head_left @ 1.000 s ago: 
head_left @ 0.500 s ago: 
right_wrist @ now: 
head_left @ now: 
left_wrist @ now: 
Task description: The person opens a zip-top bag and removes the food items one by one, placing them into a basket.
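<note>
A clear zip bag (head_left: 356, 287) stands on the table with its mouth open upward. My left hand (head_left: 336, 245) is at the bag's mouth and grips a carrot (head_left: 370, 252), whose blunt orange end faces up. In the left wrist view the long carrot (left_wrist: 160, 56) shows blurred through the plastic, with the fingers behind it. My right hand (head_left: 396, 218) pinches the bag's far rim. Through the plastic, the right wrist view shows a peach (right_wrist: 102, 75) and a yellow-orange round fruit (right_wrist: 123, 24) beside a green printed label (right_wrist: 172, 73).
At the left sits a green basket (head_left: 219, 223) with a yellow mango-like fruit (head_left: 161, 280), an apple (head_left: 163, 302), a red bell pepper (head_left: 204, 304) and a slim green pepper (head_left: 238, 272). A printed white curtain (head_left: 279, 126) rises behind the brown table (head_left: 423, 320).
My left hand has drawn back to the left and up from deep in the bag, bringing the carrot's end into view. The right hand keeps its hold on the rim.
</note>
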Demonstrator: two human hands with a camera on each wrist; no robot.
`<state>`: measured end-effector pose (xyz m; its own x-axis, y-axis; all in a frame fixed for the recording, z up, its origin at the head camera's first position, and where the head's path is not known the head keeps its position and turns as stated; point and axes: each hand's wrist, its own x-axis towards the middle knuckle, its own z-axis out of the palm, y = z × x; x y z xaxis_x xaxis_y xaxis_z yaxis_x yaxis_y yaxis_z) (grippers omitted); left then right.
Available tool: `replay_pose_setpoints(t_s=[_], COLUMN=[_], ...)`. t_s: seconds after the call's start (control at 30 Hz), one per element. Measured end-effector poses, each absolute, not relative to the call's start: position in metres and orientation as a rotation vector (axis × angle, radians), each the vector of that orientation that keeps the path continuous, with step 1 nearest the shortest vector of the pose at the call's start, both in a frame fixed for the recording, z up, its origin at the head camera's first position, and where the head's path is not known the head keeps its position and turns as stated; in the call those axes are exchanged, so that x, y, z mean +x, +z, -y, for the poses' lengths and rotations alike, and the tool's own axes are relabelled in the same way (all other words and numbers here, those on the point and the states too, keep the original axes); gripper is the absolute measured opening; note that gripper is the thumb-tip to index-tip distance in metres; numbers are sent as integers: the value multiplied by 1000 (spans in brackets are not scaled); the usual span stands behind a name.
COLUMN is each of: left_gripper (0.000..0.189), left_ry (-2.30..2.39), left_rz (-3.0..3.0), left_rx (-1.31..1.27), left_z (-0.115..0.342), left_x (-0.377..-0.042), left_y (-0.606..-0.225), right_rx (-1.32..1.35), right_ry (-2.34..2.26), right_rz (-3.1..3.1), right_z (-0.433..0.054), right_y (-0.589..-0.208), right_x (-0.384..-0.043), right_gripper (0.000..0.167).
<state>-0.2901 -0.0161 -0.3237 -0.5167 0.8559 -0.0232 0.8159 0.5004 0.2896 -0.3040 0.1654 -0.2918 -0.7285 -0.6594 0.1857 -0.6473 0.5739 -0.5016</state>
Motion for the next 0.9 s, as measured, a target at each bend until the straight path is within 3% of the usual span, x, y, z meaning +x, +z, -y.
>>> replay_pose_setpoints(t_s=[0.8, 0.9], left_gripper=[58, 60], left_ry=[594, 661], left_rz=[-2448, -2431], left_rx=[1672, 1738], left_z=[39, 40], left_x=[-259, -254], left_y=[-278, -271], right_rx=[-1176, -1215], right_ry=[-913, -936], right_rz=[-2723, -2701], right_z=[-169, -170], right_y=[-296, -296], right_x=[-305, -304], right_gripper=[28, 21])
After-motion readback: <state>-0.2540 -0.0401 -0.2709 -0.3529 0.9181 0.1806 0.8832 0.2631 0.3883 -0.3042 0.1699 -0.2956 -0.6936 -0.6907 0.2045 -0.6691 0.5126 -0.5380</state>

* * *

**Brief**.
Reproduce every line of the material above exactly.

**Result for this task**.
head_left @ 1.000 s ago: 
head_left @ 0.500 s ago: 
right_wrist @ now: 
head_left @ now: 
left_wrist @ now: 
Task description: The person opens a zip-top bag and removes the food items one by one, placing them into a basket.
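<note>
A clear zip bag (head_left: 356, 287) stands on the table with its mouth open upward. My left hand (head_left: 336, 245) is at the bag's mouth and grips a carrot (head_left: 370, 252), whose blunt orange end faces up. In the left wrist view the long carrot (left_wrist: 160, 56) shows blurred through the plastic, with the fingers behind it. My right hand (head_left: 396, 218) pinches the bag's far rim. Through the plastic, the right wrist view shows a peach (right_wrist: 102, 75) and a yellow-orange round fruit (right_wrist: 123, 24) beside a green printed label (right_wrist: 172, 73).
At the left sits a green basket (head_left: 219, 223) with a yellow mango-like fruit (head_left: 161, 280), an apple (head_left: 163, 302), a red bell pepper (head_left: 204, 304) and a slim green pepper (head_left: 238, 272). A printed white curtain (head_left: 279, 126) rises behind the brown table (head_left: 423, 320).
My left hand has drawn back to the left and up from deep in the bag, bringing the carrot's end into view. The right hand keeps its hold on the rim.
</note>
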Demonstrator: two human hands with a camera on each wrist; no robot.
`<state>`: measured end-effector pose (xyz m; its own x-axis, y-axis; all in a frame fixed for the recording, z up, its origin at the head camera's first position, and where the head's path is not known the head keeps its position and turns as stated; point and axes: each hand's wrist, its own x-axis towards the middle knuckle, its own z-axis out of the palm, y = z × x; x y z xaxis_x xaxis_y xaxis_z yaxis_x yaxis_y yaxis_z) (grippers omitted); left then right.
Available tool: `replay_pose_setpoints(t_s=[_], COLUMN=[_], ...)`. t_s: seconds after the call's start (control at 30 Hz), one per element. Measured end-effector poses, each absolute, not relative to the call's start: position in metres and orientation as a rotation vector (axis × angle, radians), each the vector of that orientation that keeps the path continuous, with step 1 nearest the shortest vector of the pose at the call's start, both in a frame fixed for the recording, z up, its origin at the head camera's first position, and where the head's path is not known the head keeps its position and turns as stated; in the call those axes are exchanged, so that x, y, z mean +x, +z, -y, for the poses' lengths and rotations alike, and the tool's own axes are relabelled in the same way (all other words and numbers here, those on the point and the states too, keep the original axes); gripper is the absolute measured opening; note that gripper is the thumb-tip to index-tip distance in metres; numbers are sent as integers: the value multiplied by 1000 (spans in brackets are not scaled); the usual span stands behind a name.
COLUMN is each of: left_gripper (0.000..0.189), left_ry (-2.30..2.39), left_rz (-3.0..3.0), left_rx (-1.31..1.27), left_z (-0.115..0.342), left_x (-0.377..-0.042), left_y (-0.606..-0.225), right_rx (-1.32..1.35), right_ry (-2.34..2.26), right_rz (-3.1..3.1), right_z (-0.433..0.054), right_y (-0.589..-0.208), right_x (-0.384..-0.043), right_gripper (0.000..0.167).
<state>-0.2901 -0.0161 -0.3237 -0.5167 0.8559 -0.0232 0.8159 0.5004 0.2896 -0.3040 0.1654 -0.2918 -0.7285 -0.6594 0.1857 -0.6473 0.5739 -0.5016</state>
Motion for the next 0.9 s, as measured, a target at each bend until the straight path is within 3% of the usual span, x, y, z meaning +x, +z, -y.
>>> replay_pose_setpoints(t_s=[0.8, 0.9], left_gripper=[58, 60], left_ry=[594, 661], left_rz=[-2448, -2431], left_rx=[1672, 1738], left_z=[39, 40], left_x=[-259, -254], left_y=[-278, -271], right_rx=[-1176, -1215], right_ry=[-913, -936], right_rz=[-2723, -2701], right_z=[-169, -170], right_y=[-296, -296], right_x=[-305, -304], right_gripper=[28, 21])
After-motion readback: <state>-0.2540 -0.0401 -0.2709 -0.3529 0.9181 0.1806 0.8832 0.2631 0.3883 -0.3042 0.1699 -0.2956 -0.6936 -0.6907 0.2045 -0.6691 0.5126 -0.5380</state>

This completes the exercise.